** Opening RAW DATA block **

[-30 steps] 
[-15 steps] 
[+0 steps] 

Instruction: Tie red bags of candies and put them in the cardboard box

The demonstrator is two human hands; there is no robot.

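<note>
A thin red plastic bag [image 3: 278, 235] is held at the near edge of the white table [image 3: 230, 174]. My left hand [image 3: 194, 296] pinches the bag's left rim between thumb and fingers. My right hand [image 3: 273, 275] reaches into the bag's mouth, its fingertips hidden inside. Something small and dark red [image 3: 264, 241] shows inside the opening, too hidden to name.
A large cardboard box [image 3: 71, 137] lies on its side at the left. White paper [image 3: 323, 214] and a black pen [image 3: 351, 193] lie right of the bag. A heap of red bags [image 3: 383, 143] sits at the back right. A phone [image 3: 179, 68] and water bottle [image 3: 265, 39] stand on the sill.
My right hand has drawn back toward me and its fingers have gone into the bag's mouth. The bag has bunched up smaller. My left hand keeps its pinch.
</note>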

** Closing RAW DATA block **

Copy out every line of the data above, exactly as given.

• _RESULT FOR THIS TASK_:
[-30 steps] 
[-15 steps] 
[+0 steps] 

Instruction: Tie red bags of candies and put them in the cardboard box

The demonstrator is two human hands; there is no robot.

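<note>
A thin red plastic bag [image 3: 278, 235] is held at the near edge of the white table [image 3: 230, 174]. My left hand [image 3: 194, 296] pinches the bag's left rim between thumb and fingers. My right hand [image 3: 273, 275] reaches into the bag's mouth, its fingertips hidden inside. Something small and dark red [image 3: 264, 241] shows inside the opening, too hidden to name.
A large cardboard box [image 3: 71, 137] lies on its side at the left. White paper [image 3: 323, 214] and a black pen [image 3: 351, 193] lie right of the bag. A heap of red bags [image 3: 383, 143] sits at the back right. A phone [image 3: 179, 68] and water bottle [image 3: 265, 39] stand on the sill.
My right hand has drawn back toward me and its fingers have gone into the bag's mouth. The bag has bunched up smaller. My left hand keeps its pinch.
</note>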

This output has been written out in full.